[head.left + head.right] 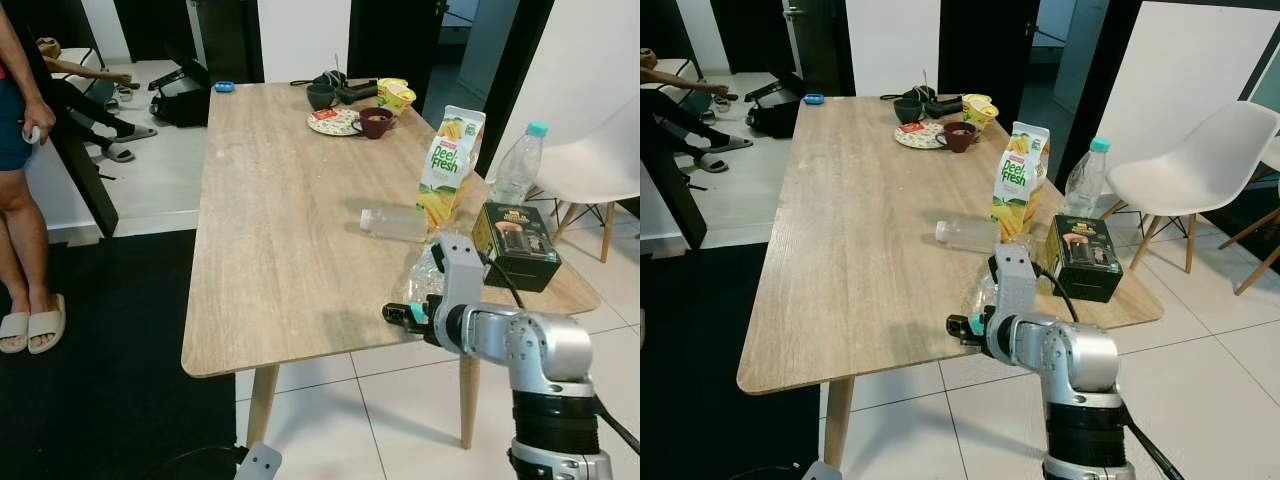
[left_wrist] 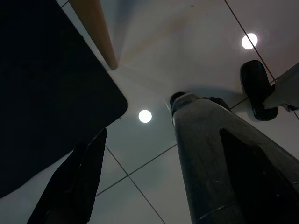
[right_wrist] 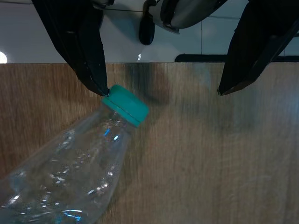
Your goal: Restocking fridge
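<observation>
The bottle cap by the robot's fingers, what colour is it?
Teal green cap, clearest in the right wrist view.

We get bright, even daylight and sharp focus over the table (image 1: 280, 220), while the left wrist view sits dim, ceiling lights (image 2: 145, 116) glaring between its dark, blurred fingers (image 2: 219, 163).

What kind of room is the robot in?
Most likely a dining area in someone's home. A long wooden table holds a juice carton, water bottles, a red mug and a plate, a white chair stands beside it, and the floor is tiled.
</observation>
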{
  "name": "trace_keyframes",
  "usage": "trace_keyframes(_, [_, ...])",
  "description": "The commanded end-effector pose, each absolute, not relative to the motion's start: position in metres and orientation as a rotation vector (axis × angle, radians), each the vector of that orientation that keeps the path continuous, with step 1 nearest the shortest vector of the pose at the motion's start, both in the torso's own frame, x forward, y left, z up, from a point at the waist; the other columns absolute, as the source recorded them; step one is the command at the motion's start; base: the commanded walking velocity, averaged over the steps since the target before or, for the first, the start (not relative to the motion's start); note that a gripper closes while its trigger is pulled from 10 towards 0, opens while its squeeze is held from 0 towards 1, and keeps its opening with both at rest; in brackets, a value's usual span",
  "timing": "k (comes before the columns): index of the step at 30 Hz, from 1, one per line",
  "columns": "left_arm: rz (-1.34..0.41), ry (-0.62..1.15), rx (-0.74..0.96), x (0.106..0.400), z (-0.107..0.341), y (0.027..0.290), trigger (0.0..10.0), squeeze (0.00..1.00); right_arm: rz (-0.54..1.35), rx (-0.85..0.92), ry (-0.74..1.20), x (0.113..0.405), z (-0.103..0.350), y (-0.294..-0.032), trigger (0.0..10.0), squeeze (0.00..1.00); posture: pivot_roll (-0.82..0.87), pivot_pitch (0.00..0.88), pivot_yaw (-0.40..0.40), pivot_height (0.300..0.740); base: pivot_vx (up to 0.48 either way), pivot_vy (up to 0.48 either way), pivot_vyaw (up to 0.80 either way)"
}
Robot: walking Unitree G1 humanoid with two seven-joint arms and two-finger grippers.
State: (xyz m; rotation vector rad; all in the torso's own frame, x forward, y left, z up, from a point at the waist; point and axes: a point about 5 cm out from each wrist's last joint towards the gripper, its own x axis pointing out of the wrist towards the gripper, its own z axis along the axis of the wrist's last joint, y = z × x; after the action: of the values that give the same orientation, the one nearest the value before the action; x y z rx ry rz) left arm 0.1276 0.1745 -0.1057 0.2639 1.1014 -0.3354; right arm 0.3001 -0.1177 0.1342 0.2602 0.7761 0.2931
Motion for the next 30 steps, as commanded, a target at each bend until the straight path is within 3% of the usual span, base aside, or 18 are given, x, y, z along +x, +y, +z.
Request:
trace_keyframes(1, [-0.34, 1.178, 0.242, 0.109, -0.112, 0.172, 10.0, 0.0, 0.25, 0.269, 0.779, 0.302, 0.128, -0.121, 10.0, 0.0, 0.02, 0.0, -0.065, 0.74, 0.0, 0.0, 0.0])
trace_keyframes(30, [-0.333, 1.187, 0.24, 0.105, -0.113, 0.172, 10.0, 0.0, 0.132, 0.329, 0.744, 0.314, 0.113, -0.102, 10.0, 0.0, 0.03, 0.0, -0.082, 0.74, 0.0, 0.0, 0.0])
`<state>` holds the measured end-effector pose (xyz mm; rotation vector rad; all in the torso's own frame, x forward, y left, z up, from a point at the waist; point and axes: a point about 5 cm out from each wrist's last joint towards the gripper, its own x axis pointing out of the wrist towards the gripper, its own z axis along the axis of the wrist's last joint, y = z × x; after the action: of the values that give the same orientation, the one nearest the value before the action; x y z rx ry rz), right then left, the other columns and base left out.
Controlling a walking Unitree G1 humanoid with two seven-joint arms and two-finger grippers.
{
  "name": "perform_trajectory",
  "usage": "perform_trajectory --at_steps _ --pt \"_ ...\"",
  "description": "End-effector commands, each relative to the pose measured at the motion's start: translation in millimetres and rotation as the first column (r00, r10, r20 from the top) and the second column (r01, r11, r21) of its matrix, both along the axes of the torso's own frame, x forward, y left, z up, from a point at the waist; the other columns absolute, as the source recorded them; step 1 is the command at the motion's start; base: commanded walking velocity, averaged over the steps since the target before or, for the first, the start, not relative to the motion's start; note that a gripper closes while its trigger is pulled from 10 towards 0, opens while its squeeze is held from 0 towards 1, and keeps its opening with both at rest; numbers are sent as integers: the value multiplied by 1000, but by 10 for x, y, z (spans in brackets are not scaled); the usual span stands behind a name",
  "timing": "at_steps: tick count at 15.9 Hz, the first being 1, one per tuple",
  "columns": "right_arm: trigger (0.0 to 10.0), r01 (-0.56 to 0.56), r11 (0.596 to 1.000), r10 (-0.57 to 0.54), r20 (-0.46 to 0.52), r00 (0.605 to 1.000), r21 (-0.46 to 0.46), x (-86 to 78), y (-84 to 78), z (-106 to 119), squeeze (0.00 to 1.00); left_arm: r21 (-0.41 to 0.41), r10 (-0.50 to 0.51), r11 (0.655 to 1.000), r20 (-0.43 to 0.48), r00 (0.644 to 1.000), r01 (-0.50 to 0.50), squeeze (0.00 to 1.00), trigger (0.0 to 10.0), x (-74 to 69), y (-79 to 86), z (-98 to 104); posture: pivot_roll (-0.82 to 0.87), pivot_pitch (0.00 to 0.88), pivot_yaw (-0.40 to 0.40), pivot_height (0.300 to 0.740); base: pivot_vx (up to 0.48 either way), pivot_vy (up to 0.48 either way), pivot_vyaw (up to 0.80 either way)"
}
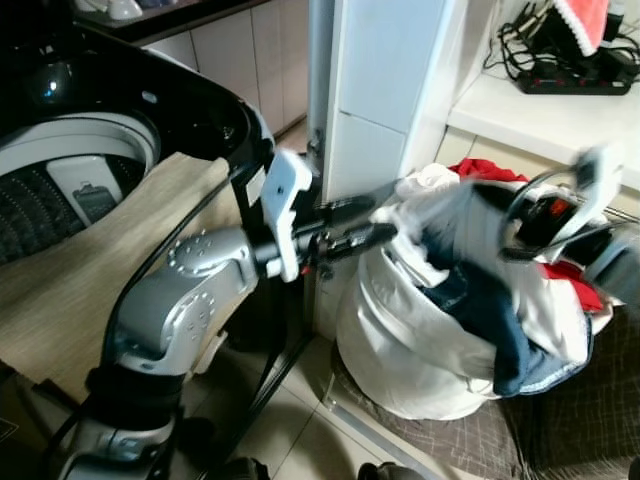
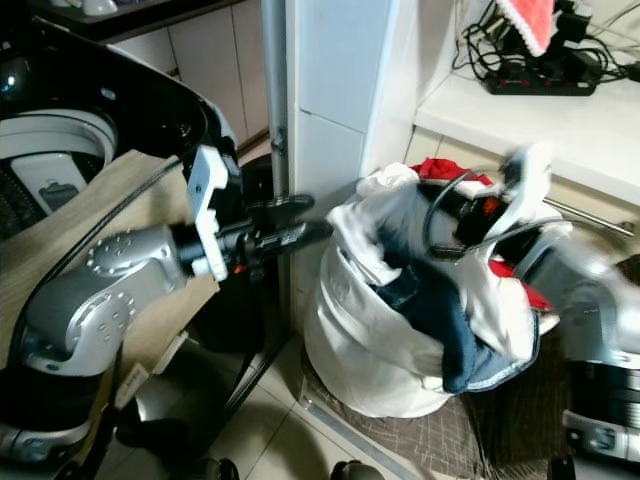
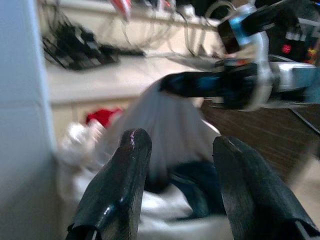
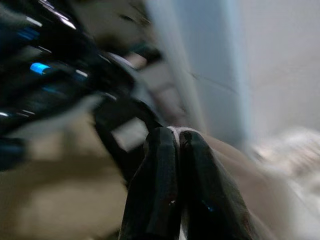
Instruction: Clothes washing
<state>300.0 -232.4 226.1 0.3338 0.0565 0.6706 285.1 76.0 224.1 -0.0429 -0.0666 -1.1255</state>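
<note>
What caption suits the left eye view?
Left gripper reaches the white laundry bag beside the washing machine.

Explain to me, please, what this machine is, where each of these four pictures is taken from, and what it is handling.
This is a humanoid robot sorting laundry. The two wide pictures come from a stereo camera on its head, looking down; the other two come from cameras on its wrists.

On the left stands an open washing machine. On the floor sits a white laundry bag holding dark blue and red clothes. Above it, a shelf carries a power strip.

The left gripper, jaws apart, reaches toward the bag's rim. The right gripper, blurred by motion, has its jaws pressed together on a thin edge of pale cloth.
</note>
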Motion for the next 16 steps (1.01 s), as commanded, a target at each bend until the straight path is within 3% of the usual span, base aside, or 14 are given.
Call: perform_trajectory --at_steps 1,2,3,5,7,11,13,14,16 --pt "0 -86 995 78 122 989 56 -82 66 314 0 -19 32 999 55 998 -31 0 10000 41 -69 76 -126 51 -18 740 0 0 0" --pt "0 -140 986 124 174 977 85 -131 117 457 0 -85 60 995 81 995 -53 0 10000 77 -139 170 -127 51 -23 740 0 0 0" --pt "0 -184 977 156 219 963 112 -175 167 586 0 -154 46 988 92 995 -31 1000 10000 80 -212 278 -131 50 -22 740 0 0 0" --pt "0 -255 957 207 289 935 141 -243 242 775 0 -212 2 977 136 991 27 1000 10000 55 -334 410 -131 50 -26 740 0 0 0" --pt "0 -317 937 254 338 906 145 -300 319 893 0 -209 -25 976 154 988 57 1000 10000 70 -485 422 -133 49 -26 740 0 0 0" --pt "0 -323 930 252 338 907 173 -320 342 920 0 -216 -78 971 139 987 107 1000 10000 23 -660 370 -133 49 -24 740 0 0 0" --pt "0 -330 925 255 339 905 186 -331 360 935 0 -263 -140 950 124 982 168 149 10000 -42 -708 357 -133 50 -24 740 0 0 0" --pt "0 -331 925 258 333 907 186 -328 374 925 0 -290 -152 940 115 982 180 0 10000 -70 -743 353 -133 50 -24 740 0 0 0" --pt "0 -336 923 265 327 907 185 -328 402 910 0 -282 -129 947 108 986 154 0 10000 -81 -824 305 -130 47 -22 740 0 0 0"
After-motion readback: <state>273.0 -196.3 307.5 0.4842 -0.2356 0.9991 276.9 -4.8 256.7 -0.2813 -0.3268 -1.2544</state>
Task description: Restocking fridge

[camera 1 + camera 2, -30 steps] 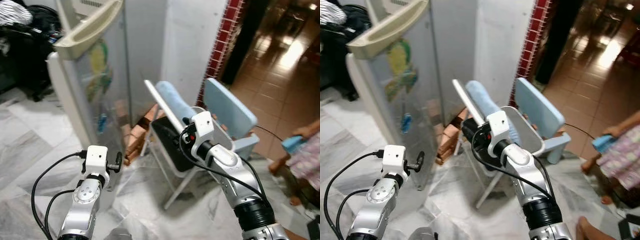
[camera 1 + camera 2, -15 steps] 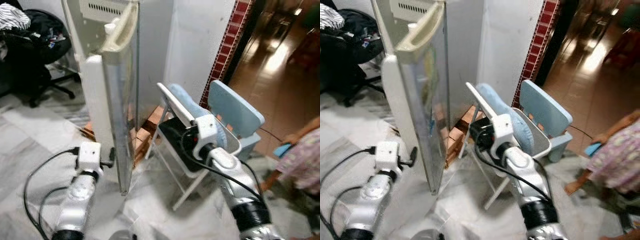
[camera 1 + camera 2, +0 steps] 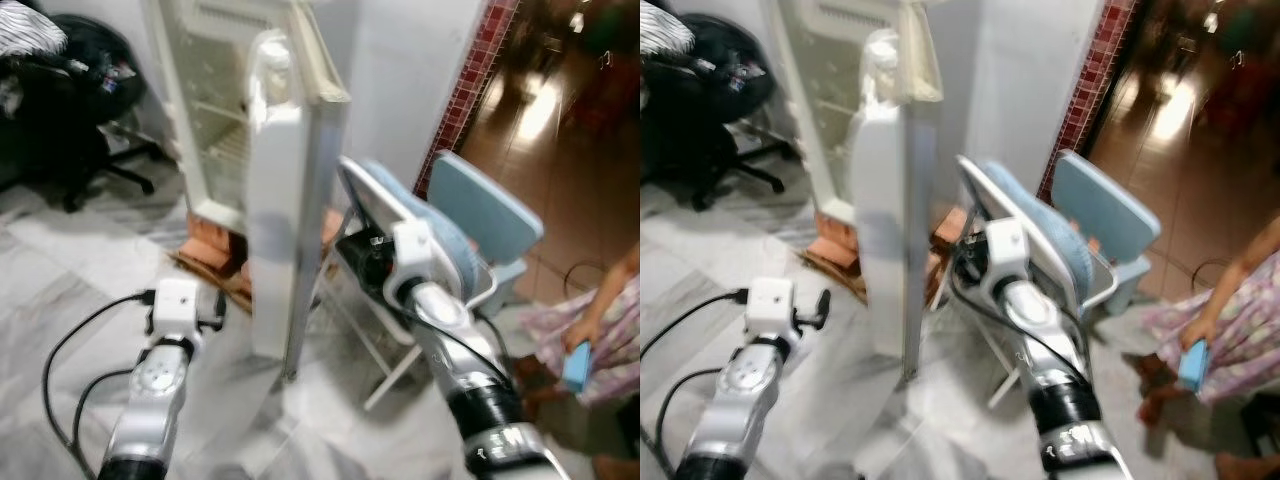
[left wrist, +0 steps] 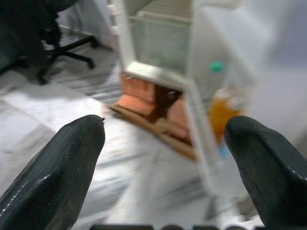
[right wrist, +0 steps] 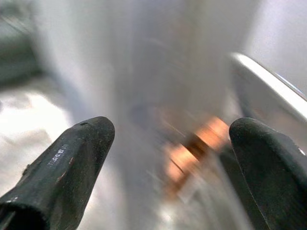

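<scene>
Nothing is stocked yet as we face the fridge (image 3: 215,130), its door (image 3: 285,215) swung open, left gripper (image 4: 165,158) and right gripper (image 5: 168,172) both spread wide and empty.

Two silver arms carry white boxy wrist housings. Black cables loop along the left arm (image 3: 150,400). The right arm (image 3: 470,370) wears a black ribbed collar

White marble floor (image 3: 60,260), white wall (image 3: 410,70), red-tiled pillar (image 3: 470,90) — a black office chair (image 3: 70,110) left, a folding chair (image 3: 420,250) right.
</scene>
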Tool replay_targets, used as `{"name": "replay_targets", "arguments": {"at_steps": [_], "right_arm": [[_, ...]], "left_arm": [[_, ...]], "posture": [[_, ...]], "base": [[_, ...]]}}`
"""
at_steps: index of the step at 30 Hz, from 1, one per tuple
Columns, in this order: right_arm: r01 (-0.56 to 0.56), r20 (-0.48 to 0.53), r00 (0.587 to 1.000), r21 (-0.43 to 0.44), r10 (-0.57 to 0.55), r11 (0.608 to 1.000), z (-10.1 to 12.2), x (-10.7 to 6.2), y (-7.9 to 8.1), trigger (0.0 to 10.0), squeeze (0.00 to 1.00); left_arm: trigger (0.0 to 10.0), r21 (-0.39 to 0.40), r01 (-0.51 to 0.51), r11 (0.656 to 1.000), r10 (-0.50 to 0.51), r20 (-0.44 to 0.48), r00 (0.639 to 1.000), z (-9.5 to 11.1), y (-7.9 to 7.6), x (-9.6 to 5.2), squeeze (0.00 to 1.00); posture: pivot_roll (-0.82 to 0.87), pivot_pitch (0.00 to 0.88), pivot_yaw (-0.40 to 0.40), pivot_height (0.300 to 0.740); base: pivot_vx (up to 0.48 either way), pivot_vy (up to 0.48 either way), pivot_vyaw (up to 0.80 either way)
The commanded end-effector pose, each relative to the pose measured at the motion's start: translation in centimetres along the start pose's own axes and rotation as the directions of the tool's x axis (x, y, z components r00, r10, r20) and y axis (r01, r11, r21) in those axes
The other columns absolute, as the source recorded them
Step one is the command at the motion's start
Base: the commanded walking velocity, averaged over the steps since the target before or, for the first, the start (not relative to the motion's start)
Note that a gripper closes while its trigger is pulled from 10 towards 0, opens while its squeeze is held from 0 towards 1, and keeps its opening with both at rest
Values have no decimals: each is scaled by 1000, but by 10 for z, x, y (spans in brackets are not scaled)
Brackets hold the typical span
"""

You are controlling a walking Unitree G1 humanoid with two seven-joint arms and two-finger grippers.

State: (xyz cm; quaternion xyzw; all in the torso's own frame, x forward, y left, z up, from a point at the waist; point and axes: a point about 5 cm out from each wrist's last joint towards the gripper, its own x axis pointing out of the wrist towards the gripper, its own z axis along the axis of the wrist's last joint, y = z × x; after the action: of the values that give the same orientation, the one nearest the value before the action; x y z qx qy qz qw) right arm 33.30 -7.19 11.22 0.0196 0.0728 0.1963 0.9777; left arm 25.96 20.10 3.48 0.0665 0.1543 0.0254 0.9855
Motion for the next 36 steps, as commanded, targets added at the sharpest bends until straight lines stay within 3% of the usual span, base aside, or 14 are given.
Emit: {"name": "replay_targets", "arguments": {"at_steps": [1, 5, 8, 10, 12, 13, 14, 15, 19, 22, 23, 26, 32, 36], "right_arm": [[71, -2, 997, 0, -71, 997, 4, 6, -9, 10000, 0], [99, -13, 995, 64, -98, 993, 20, 29, 13, 10000, 0], [-19, 33, 999, 170, 13, 985, 41, 40, 39, 10000, 0], [-57, 50, 998, 199, 48, 978, 46, 42, 46, 10000, 0], [-215, 135, 973, 267, 185, 939, 62, 41, 65, 10000, 0], [-340, 193, 937, 293, 293, 894, 71, 37, 78, 10000, 0], [-490, 254, 867, 271, 429, 829, 77, 27, 91, 10000, 0], [-509, 256, 856, 264, 449, 819, 73, 24, 90, 10000, 0], [-406, 179, 911, 229, 372, 885, 46, 23, 69, 10000, 0], [-370, 161, 926, 198, 342, 908, 38, 21, 60, 10000, 0], [-299, 145, 950, 158, 277, 941, 29, 17, 43, 10000, 0], [-190, 141, 975, 143, 170, 971, 17, 6, 15, 10000, 0], [-10, 145, 989, 123, -8, 992, 4, -15, -22, 10000, 0], [45, 123, 991, 133, -62, 990, -3, -21, -32, 10000, 0]], "left_arm": [[10000, 1, 35, 999, -35, 41, 999, 9, -13, 3, 0], [10000, -1, 45, 999, -45, 38, 998, 9, -18, 5, 0], [10000, 3, 48, 999, -48, 37, 998, 9, -20, 6, 0], [10000, 3, 49, 999, -49, 37, 998, 9, -21, 6, 0], [10000, 4, 49, 999, -49, 35, 998, 8, -21, 5, 0], [10000, 2, 47, 999, -47, 35, 998, 7, -21, 4, 0], [10000, 0, 44, 999, -44, 27, 999, 5, -20, 3, 0], [10000, -2, 45, 999, -45, 24, 999, 4, -21, 3, 0], [10000, -3, 52, 999, -52, 21, 998, 2, -23, 2, 0], [10000, -3, 56, 998, -55, 23, 998, 3, -23, 2, 0], [10000, -12, 55, 998, -55, 22, 998, 4, -23, 3, 0], [10000, -16, 58, 998, -57, 30, 998, 6, -22, 5, 0], [10000, -26, 67, 997, -65, 78, 995, 15, -20, 6, 0], [10000, -18, 79, 997, -77, 94, 993, 18, -21, 6, 0]], "posture": [[96, 0, -55, 740], [100, 0, -61, 740], [107, 0, -69, 740], [112, 0, -75, 740], [116, 0, -81, 740], [116, 0, -82, 740], [115, 0, -84, 740], [112, 0, -84, 740], [108, 0, -79, 740], [102, 0, -73, 740], [98, 0, -70, 740], [92, 0, -66, 740], [85, 0, -58, 740], [83, 0, -53, 740]], "base": [[0, 0, 0], [0, 0, 0], [0, 0, 0], [0, 0, 0], [0, 0, 0], [0, 0, 0], [0, 0, 0], [0, 0, 0], [0, 0, 0], [0, 0, 0], [0, 0, 0], [0, 265, 0], [0, 480, 0], [0, 480, 0]]}}
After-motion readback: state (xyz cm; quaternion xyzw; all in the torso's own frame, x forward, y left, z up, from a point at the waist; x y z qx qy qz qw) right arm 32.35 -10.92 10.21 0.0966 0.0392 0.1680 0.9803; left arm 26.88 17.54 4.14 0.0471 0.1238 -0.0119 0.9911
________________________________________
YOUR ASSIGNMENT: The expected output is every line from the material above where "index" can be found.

OUTPUT OF THE EXERCISE:
  "timing": "k (comes before the columns): index of the step at 30 Hz, from 1, one per line",
at_steps: index of the step at 30 Hz, from 1, one per tuple

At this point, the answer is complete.